SILÊNCIO VELHO RESTELO NOVO



SILÊNCIO  VELHO  RESTELO  NOVO


Nesse labirinto das palavras
Que me não dizes; nesse mar
Onde em ondas de silêncio 
Naufragámos, recordo o teu olhar,
Os gestos rebeldes das ervas bravas
À tona de mergulhar no desejo imenso.


E sou a saudade do que nunca fui,
Teu amante eleito de horas vagas;
Noite que em respirar se dilui
Ruminando o tempo, se a vida flui
Até ser a seiva das folhas amargas.


De esperar, de crer na mudança;
De acreditar que a terra é uma flor
Pintada à mão, pla esperança em cor
Na paleta inábil duma criança!...


Nesse muro que o silêncio ergueu
Como se fora um gesto de tirano dita dor,
De roubar-nos o sonho e a magia
De fazer o mundo plo sentimento teu
E meu, de cruzar os mares da cor
No batel da realidade e fantasia...


Sou cada dia que passa mais
Esse virar de página no ler de jornais
Que nos falam de outros, de ninguém
Conhecido ou de que sejamos iguais
Por quem, contudo, morremos também


Por acontecer, como num empréstimo…
Sofrer da vida o que ela nos dá.
E saber do amor apenas, que é um étimo,
Onde reside tudo o que se não tem – nem há!...


In Joaquim Castanho, EUCLASIA, pág. 40

Comentários

Belo poema, gostei e me senti balançando em uma rede a meditar ouvindo o som de ondas do mar, aquele som monótono e eterno como eterna é a minha essência,....


Eurídice P. Calaca
Obrigado, minha amiga Eurídice Calaça, por sua sensibilidade e apreço.
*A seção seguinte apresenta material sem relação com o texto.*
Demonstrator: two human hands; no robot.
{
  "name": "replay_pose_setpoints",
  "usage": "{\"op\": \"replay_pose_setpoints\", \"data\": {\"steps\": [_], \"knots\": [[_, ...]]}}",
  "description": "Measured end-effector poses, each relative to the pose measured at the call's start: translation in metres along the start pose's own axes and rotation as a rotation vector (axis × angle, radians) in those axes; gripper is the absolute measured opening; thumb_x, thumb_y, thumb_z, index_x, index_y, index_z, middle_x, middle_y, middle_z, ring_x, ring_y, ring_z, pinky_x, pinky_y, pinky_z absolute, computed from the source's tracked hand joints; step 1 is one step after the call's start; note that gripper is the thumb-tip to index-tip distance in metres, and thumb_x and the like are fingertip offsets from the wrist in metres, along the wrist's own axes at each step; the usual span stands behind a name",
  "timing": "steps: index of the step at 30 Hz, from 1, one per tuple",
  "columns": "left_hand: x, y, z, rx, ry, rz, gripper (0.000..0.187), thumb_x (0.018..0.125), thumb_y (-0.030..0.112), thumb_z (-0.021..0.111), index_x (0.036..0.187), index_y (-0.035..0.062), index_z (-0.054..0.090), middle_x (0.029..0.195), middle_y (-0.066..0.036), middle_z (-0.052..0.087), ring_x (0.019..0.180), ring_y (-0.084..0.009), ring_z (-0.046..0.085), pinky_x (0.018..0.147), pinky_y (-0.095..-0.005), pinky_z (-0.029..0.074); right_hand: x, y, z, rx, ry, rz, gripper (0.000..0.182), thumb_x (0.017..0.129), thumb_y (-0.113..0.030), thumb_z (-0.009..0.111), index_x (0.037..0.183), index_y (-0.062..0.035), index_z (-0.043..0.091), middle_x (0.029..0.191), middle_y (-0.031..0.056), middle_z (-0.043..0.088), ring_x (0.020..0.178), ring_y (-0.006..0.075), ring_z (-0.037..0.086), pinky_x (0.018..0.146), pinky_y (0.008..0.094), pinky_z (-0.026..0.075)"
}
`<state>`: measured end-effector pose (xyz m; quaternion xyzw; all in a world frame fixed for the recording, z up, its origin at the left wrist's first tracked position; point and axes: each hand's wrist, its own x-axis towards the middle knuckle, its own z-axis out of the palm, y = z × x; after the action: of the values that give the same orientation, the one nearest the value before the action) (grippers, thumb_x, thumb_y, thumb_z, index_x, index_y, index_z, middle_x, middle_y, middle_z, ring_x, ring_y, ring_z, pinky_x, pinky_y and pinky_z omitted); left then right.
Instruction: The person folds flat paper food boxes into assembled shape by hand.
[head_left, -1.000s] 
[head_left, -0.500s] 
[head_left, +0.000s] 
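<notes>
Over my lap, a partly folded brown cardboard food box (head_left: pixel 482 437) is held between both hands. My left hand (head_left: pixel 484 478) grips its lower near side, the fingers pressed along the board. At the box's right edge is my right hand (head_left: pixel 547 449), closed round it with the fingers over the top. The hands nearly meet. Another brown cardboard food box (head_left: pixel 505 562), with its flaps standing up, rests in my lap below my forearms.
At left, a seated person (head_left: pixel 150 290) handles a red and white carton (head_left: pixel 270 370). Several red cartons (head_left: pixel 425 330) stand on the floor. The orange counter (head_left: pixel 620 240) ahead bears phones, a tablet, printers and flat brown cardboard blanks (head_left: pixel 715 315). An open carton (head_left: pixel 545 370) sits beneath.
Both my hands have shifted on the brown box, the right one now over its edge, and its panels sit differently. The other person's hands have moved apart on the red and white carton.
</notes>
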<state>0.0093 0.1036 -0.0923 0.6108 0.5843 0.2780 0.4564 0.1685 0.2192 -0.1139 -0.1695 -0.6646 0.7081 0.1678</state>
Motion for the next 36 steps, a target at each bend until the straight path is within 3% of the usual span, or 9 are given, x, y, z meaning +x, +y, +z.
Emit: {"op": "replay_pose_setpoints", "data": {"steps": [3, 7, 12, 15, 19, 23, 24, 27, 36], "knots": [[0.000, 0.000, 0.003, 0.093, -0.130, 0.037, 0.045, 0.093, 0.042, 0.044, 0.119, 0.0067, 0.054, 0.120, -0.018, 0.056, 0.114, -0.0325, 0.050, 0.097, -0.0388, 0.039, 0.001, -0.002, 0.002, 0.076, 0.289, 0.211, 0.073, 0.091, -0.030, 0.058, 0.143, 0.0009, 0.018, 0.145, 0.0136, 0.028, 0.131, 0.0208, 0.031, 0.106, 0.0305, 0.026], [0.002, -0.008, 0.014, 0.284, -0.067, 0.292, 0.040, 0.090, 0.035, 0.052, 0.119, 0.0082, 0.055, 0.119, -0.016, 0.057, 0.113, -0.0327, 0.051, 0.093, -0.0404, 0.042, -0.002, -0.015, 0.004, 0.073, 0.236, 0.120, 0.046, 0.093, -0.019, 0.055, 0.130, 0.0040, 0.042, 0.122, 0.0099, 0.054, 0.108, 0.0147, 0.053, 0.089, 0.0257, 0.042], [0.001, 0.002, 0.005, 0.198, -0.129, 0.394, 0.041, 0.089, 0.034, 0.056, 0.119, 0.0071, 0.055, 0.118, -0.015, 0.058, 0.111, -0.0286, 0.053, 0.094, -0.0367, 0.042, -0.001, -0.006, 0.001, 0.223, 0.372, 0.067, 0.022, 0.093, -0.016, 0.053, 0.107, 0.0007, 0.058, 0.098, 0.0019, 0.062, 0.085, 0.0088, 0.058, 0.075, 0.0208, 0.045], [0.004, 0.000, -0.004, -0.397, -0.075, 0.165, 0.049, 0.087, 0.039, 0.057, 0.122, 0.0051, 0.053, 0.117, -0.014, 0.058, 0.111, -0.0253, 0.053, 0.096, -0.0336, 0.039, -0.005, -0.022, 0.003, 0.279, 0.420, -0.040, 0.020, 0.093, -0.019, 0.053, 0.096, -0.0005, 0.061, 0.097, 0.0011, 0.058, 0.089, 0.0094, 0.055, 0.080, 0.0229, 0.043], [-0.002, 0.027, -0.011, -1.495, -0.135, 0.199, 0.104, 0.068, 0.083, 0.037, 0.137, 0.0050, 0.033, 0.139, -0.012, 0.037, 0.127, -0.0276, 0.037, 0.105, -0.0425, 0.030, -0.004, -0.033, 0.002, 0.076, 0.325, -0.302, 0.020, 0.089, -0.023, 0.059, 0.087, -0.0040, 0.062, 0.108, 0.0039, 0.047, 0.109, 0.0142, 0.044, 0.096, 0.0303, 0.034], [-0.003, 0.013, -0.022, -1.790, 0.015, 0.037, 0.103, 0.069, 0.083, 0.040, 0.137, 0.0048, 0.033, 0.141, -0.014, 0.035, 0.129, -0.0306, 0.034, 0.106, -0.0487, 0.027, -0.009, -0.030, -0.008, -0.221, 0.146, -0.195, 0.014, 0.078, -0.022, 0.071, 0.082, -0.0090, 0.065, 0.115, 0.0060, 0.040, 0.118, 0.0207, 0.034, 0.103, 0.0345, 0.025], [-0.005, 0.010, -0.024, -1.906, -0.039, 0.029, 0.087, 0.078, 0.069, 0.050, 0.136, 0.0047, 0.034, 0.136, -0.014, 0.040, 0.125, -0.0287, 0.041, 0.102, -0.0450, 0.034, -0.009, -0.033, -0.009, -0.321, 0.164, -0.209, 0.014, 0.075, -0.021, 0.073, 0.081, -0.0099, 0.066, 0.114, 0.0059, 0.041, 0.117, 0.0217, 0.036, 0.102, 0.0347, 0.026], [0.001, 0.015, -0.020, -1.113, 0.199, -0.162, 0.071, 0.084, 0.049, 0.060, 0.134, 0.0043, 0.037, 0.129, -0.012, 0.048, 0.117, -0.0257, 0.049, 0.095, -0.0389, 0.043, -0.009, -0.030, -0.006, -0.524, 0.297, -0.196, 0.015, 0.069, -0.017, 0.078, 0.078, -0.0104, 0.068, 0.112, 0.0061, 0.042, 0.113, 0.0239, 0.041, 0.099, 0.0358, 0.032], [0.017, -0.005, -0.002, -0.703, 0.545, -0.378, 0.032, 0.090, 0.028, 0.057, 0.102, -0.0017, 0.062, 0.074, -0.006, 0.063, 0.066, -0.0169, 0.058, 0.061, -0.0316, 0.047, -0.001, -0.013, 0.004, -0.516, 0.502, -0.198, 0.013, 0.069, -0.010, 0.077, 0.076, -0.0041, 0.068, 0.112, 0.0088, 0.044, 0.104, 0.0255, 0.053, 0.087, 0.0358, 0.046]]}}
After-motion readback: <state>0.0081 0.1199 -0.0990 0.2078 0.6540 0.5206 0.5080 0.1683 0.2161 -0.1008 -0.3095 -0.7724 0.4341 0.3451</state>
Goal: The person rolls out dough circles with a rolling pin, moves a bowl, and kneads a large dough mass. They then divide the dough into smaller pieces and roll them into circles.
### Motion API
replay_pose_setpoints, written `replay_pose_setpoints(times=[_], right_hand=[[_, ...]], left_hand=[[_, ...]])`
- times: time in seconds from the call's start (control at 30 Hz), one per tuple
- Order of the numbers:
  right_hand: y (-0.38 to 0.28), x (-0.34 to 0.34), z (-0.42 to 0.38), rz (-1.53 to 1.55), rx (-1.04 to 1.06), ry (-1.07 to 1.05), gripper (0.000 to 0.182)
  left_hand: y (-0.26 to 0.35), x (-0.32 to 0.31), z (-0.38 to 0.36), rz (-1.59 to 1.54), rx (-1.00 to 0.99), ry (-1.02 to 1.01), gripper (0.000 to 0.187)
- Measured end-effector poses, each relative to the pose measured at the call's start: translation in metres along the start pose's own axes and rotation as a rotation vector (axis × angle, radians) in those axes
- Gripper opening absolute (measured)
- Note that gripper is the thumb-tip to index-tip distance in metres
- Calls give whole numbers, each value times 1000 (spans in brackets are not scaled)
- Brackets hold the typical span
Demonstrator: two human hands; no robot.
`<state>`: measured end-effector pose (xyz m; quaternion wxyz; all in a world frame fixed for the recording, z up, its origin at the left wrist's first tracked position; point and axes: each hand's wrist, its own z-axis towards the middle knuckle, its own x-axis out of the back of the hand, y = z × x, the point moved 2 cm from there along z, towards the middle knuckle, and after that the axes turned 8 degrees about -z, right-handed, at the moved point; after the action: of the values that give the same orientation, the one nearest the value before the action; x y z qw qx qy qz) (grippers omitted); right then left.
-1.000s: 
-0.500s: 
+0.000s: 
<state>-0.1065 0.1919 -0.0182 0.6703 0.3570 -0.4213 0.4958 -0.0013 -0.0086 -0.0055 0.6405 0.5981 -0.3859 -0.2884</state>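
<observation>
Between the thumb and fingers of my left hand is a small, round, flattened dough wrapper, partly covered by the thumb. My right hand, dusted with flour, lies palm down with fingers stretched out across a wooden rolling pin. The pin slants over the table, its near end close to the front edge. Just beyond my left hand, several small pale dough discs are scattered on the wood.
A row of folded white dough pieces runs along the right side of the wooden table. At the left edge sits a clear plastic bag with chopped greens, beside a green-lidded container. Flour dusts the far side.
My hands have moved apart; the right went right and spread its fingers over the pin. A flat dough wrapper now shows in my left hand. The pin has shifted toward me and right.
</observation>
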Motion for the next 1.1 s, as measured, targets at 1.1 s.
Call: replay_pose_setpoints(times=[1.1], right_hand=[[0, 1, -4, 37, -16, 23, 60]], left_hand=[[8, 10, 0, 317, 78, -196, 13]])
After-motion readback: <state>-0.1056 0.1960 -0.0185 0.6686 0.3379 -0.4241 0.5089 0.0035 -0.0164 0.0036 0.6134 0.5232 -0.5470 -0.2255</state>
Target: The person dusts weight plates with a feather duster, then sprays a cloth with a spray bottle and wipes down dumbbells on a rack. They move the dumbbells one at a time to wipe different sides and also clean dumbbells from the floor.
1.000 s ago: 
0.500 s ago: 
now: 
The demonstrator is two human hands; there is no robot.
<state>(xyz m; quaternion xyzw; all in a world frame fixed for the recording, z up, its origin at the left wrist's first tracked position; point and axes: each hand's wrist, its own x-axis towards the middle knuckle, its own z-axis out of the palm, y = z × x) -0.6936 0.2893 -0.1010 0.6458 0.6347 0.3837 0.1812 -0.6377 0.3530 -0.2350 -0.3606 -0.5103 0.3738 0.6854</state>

Sim, a água, o vaivém, o pulsar de nosso líquido primordial, de nosso sangue e linguajar, é quem nos marca o ritmo da voz como da vida, da descoberta como do receio do desconhecido, e foi ele, sem dúvida, o que quis sobretudo traduzir com este poema. Obrigado! Face deste espaço também mais um lugar de passeio, um sítio à beira-mar de onde se pode espreitar amiúde a distância que os oceanos no vão impondo.